First, go out and buy a litre of good quality fork oil. 5W is specified, but some people prefer 10W for a stiffer feel, or mix your own 7.5W.
With the bike on its side stand, remove both halves of the front mudguard. Slightly loosen the fork caps, the front axle pinch bolt and the front axle. Unbolt both brake calipers and tie them out of the way. Slightly loosen the bottom yolk clamp bolts – these can just about be accessed from below with the fairing in place by turning the steering to the opposite lock. Finally loosen the top yolk clamp bolts slightly.
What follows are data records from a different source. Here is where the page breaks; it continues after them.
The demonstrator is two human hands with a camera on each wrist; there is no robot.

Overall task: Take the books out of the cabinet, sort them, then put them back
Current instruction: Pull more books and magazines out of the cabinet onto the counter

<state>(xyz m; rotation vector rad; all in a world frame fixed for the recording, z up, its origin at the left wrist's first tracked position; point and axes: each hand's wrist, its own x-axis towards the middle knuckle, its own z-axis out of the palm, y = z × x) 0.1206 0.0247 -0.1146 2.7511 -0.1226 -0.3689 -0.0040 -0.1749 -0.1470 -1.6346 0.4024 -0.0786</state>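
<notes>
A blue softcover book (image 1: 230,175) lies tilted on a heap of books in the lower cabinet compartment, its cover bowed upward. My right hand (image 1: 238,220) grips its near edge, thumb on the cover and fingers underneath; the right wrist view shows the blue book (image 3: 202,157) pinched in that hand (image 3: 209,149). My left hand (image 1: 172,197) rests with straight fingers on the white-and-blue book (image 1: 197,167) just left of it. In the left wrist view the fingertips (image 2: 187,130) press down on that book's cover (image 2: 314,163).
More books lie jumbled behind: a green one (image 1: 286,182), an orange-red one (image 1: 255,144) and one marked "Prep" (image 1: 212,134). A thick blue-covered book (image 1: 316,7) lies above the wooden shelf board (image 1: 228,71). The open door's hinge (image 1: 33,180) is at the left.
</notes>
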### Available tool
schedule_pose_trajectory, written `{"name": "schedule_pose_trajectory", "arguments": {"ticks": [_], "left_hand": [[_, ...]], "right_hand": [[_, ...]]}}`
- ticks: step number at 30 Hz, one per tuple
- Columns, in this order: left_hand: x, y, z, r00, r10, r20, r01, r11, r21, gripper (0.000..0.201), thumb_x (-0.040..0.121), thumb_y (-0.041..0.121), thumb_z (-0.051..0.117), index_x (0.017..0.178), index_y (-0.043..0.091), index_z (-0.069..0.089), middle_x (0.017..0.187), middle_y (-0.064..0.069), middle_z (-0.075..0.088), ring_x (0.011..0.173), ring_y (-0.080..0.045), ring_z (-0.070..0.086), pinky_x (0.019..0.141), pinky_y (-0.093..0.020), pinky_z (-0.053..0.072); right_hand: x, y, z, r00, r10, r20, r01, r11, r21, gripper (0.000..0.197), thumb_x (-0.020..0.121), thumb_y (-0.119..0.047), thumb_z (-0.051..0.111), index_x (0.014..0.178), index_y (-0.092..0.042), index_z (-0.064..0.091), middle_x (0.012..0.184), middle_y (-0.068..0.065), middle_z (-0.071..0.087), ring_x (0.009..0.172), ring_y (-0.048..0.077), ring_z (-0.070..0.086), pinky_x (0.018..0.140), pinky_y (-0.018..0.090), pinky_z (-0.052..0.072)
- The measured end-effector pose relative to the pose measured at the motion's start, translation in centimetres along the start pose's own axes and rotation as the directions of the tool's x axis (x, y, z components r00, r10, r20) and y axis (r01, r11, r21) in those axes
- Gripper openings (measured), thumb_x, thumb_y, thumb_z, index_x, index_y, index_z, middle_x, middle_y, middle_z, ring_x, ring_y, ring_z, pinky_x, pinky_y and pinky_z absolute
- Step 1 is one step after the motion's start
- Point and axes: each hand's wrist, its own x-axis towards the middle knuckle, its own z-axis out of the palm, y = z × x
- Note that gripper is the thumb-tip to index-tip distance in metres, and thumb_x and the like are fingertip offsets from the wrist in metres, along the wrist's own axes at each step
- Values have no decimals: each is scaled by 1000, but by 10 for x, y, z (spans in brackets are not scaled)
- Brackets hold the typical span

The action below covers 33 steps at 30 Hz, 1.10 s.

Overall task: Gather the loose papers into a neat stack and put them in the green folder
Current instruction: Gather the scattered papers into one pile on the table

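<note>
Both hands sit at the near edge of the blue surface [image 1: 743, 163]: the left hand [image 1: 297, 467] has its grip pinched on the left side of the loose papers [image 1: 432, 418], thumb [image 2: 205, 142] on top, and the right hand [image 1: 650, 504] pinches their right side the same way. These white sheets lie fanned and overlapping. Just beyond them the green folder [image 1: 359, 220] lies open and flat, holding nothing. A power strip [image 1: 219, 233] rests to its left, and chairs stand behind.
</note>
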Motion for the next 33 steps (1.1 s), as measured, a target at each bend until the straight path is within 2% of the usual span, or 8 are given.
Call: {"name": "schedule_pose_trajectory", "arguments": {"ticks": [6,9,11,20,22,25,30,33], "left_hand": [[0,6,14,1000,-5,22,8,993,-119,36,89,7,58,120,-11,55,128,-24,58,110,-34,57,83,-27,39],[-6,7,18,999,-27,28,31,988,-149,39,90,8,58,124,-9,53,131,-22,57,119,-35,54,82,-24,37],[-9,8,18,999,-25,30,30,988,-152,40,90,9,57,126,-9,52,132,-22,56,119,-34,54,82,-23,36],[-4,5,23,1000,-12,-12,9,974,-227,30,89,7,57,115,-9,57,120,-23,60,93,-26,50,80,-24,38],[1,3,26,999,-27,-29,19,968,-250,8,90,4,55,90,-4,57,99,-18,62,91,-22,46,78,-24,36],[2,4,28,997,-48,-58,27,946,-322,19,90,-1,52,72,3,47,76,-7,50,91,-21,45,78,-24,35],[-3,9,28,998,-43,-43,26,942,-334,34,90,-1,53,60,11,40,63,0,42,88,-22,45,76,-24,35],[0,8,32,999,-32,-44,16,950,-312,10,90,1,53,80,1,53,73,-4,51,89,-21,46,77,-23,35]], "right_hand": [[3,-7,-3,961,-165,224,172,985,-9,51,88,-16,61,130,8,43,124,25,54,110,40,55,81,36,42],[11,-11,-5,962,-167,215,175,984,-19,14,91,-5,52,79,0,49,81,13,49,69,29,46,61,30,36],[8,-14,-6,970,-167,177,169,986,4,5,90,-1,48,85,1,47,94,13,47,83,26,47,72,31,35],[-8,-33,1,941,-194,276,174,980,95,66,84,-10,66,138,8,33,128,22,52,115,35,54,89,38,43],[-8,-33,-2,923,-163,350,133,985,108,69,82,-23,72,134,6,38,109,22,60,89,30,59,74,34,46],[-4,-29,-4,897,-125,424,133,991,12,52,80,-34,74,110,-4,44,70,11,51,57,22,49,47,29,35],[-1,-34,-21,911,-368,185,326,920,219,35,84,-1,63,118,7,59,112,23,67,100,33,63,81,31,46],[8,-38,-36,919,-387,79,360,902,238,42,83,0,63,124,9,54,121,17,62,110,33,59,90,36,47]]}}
You may need to displace the bar clip-ons to access these. Set the preload adjusters on minimum (fully out).
** Mark the front each fork tube with a bit of tape so you can get it back in exactly the same orientation **
Now raise the front wheel just off the deck. The easiest way is to use a rear paddock stand then lift the bike using a small jack under the down-pipes (no need to remove fairings). If your down-pipes are badly rotten you will need a front stand — one that engages with the steering head, not the forks.
Unscrew the speedo cable, unscrew and pull out the axle and remove the front wheel. Note how the spacer and speedo drive fit.
Fully loosen off the top and bottom yolk clamp bolts, and the two smaller bolts that clamp the clip-on bars to the forks, and you should be able to drop each fork down out of the yolks and free of the bike. If they seem stuck, try twisting them first. You can use a flat-blade screwdriver to wedge open the yolk clamps, but take care not to scratch the fork tubes. Do NOT push them upwards as you will scratch the sliding area on the bottom yolk.
This is a good time to check the straightness of your fork tubes, using a straight edge such as a steel rule, or even better a dial gauge. More than 0.2mm runout is officially “bent” and you could have them straightened, but in practice even 1mm or so is fine provided you fit the forks back the right way (hence the tape).
Now the forks can be taken apart. First unscrew the cap assembly (beware there is some spring pressure on it). Release it from the damper rod by loosening the locknut and unscrewing it. Now you can withdraw the spring top washer and spring. Smells horrible, doesn’t it?
Hold the fork upside-down over an old container and gently pump it to drain out the old oil. It’s a good idea to leave it upside-down for a few hours to drain completely.
Meanwhile, measure the free length of the spring. It is 424.5mm as standard, if it’s dropped to less than 419.5mm it’s too short and you should consider replacing them. Slightly stiffer springs, such as Hagon’s progressive rate springs, can really improve the Cat’s front end.
Carefully measure 434ml of fresh fork oil and pour it in (421ml for 1996 bikes). Slowly pump the damper rod up and down until you can feel resistance all the way up the stroke. Now slowly pump the fork tube up and down, but by only three or four inches to distribute the oil.
Use a ruler to measure the air gap from the top of the fork tube to the oil surface with the fork fully compressed. It should be 124mm (137mm for 1996 bikes), if not add/remove a little oil.
Replace the spring, top washer and fork cap. Try to get exactly 12mm of threads showing on the damper rod below the locknut, and lock it. Screw on the fork cap but don’t try to tighten it yet.
Slide the forks back into the yolks, taking care to get them in the same orientation.
Pinch up but don’t fully tighten the top and bottom yolk clamp bolts, ensuring the forks are at the correct height. They are level with the top of the clip-ons as standard, but you can let them protrude up to 12mm to make the bike faster-steering.
Put the front wheel back on and pinch up the axle. The bike can now be lowered back to the ground.
Tighten everything up to the following torques settings:
Bottom yolk clamp bolts: 38 Nm / 28 ft-lbs
Top yolk clamp bolts: 30 Nm / 22 ft-lbs
Fork caps: 23 Nm / 17 ft-lbs
Clip-on clamp bolts: 13 Nm / 9.6 ft-lbs
Axle: 65 Nm / 48 ft-lbs
Axle pinch bolt: 20 Nm / 14 ft-lbs
Caliper mounting bolts: 40 Nm / 29 ft-lbs
Replace the calipers. If you have trouble getting the calipers back onto the disks, use a screwdriver to force the pads apart a bit first.
Reassemble the mudguard. Reattach the speedo cable. Reset your preload adjusters.